Here's a little more, in short:

This is a list of domains, hosts, and IP addresses used by spammers.
This can include bulk email houses, individual companies that send spam,
and servers that are used to host images for spam. Spam is strictly
defined as Unsolicited Bulk Email, and so I will include unsolicited
mail where the sender is not explicity asking for money, such as
political and religious spam.

The domains and IP's can be the original ones listed in the
mail, but also include the intermediate redirectors and the final target
site. If the company is attempting to hide behind a temporary domain
used for email campaign(s), the real company domain is included as well.
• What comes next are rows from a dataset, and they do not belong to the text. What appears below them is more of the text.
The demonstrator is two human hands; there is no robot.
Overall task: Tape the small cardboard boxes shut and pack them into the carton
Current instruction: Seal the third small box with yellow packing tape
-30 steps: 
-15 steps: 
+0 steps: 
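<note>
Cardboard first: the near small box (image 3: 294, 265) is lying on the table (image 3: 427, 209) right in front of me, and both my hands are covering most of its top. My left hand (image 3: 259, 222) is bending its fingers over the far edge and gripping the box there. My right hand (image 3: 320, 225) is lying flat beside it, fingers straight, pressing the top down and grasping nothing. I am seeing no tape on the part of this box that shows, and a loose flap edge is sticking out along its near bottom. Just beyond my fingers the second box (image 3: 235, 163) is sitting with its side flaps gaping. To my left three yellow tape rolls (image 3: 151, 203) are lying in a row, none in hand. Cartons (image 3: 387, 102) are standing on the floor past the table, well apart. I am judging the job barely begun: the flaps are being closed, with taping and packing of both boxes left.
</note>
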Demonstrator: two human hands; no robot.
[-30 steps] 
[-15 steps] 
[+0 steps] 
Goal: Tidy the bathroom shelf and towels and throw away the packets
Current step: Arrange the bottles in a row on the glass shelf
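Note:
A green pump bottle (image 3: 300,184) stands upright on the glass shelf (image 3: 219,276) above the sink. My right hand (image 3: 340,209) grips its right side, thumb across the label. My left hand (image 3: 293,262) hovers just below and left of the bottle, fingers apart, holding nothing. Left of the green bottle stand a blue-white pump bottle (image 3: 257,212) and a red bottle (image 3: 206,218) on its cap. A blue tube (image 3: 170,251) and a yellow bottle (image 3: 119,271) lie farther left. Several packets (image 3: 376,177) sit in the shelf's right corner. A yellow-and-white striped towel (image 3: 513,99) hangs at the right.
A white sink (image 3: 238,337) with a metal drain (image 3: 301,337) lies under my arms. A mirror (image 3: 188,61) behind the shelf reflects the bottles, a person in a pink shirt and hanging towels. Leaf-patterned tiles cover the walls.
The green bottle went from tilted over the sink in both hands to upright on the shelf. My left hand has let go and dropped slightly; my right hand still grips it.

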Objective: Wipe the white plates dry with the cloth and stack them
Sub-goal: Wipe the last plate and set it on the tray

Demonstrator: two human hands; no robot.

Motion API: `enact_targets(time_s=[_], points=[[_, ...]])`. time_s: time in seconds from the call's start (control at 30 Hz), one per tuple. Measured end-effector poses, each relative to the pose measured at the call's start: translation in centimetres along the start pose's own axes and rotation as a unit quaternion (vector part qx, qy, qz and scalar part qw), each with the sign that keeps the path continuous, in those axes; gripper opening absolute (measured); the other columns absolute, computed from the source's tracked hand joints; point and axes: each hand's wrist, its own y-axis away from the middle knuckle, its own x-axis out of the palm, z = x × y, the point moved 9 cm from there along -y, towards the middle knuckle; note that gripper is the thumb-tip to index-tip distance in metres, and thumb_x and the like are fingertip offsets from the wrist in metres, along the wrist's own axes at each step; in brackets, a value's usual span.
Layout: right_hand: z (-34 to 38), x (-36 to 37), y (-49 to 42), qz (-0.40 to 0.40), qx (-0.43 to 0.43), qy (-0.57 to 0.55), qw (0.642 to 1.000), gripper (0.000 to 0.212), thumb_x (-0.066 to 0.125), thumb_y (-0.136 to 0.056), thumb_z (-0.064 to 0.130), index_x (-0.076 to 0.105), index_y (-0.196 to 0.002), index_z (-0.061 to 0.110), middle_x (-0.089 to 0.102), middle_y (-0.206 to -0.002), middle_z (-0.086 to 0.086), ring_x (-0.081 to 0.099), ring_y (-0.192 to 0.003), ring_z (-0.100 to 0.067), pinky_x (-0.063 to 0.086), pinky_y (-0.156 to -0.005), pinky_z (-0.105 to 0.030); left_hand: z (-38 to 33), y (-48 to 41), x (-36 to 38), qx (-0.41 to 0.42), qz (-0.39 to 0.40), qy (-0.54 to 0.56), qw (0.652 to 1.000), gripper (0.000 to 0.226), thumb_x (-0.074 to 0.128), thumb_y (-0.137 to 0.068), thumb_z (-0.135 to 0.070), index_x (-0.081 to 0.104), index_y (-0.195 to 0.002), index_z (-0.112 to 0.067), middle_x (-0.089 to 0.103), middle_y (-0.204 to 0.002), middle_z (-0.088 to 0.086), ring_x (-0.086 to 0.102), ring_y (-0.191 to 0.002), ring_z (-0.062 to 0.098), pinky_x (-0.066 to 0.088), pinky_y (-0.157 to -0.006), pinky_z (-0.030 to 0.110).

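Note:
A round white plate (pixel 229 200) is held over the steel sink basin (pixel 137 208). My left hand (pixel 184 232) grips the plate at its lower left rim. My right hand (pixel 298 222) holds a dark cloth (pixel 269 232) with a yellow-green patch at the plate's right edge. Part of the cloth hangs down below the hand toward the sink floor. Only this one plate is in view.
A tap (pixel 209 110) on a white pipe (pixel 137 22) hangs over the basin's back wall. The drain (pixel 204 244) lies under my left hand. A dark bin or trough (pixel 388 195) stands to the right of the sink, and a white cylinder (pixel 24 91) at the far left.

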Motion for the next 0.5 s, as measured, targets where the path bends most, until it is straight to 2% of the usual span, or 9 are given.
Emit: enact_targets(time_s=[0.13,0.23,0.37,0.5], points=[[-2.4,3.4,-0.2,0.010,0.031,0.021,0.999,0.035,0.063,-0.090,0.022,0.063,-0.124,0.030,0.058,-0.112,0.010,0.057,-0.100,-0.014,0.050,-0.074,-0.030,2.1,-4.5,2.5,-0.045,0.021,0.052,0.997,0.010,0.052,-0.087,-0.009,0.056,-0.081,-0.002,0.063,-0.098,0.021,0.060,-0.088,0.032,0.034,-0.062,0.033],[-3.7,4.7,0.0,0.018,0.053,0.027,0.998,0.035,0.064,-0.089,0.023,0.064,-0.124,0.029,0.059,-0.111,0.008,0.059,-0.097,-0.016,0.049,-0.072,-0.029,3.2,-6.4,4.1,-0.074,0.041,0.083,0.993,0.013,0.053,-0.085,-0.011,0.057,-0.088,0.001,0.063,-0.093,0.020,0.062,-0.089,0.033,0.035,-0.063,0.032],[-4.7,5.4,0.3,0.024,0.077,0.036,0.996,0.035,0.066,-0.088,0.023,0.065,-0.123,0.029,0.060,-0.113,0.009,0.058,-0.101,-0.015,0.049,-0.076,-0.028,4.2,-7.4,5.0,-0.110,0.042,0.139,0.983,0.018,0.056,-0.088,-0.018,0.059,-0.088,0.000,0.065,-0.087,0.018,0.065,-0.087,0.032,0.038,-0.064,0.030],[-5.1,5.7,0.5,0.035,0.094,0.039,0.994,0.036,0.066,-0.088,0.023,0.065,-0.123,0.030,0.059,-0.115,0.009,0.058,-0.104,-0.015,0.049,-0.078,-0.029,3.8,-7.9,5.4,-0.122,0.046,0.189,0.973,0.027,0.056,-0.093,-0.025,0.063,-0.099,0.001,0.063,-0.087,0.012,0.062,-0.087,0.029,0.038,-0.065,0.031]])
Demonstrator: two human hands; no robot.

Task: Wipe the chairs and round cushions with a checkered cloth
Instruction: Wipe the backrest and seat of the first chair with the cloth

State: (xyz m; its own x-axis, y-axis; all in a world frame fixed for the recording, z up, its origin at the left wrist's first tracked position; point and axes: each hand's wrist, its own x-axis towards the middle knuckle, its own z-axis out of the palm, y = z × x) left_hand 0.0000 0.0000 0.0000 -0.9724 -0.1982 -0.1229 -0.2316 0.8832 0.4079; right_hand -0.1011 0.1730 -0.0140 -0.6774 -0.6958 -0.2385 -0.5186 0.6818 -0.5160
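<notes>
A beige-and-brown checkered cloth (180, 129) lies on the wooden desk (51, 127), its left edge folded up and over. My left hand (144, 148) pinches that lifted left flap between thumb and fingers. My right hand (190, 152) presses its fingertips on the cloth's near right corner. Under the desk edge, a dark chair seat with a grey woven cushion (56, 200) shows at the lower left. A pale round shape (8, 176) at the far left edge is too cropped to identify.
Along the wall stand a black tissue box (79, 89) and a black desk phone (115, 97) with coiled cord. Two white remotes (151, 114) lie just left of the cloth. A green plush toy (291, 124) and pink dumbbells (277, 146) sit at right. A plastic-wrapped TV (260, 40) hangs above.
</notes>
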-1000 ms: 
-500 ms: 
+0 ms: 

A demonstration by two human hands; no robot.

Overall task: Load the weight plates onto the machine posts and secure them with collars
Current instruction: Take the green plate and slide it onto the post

The list does _not_ include hosting services where spammers and
non-spammers can sign up for accounts (geocities, store.yahoo.com, etc.)
It also does not include counters, ad trackers (although this is
severely borderline), free email services (hotmail, msn, etc.), and
generic ISP's that host normal user accounts (earthlink, etc.). It does
not include individual email addresses; this takes far too much work for
too little payback.

In short, I want this list to be a list of domains, hosts, and
IP addresses used exclusively by companies that spam.

--
Jon
Re: [OT} RE: SA Blacklists [ In reply to ]
kai-sa-talk at conti
Feb 3, 2004, 3:51 PM
Post #2 of 4 (1331 views)
Permalink
On 2/2/2004 at 7:29 PM, "Rose, Bobby" <brose@med.wayne.edu> wrote:

> I use it but good luck with his URI blacklist. It's huge and I had slow
> performance using it.

> Check out the RulesDuJour script on http://www.exit0.us/index.php

> -----Original Message-----
> From: Jon [mailto:groups@ez15loan.com]
> Sent: Monday, February 02, 2004 7:28 PM
> To: spamassassin-users@incubator.apache.org
> Subject: Re: SA Blacklists

> Here's a little more, in short:

> This is a list of domains, hosts, and IP addresses used by spammers.
[...]

> Jon

"rules du jour" kind of sums this up: the concept of centrally administering
a list of fast- and ever-changing spammer resources (domains, IP ranges) in
this fashion does not scale.

- If your list gets too popular, your servers will be targeted with DoS attacks,
whether that's by IP traffic or cease&desist letters purporting to be
"permissible legal assault" does not make a difference.
- Got "Slow performance" now? You expect this list to grow, don't you?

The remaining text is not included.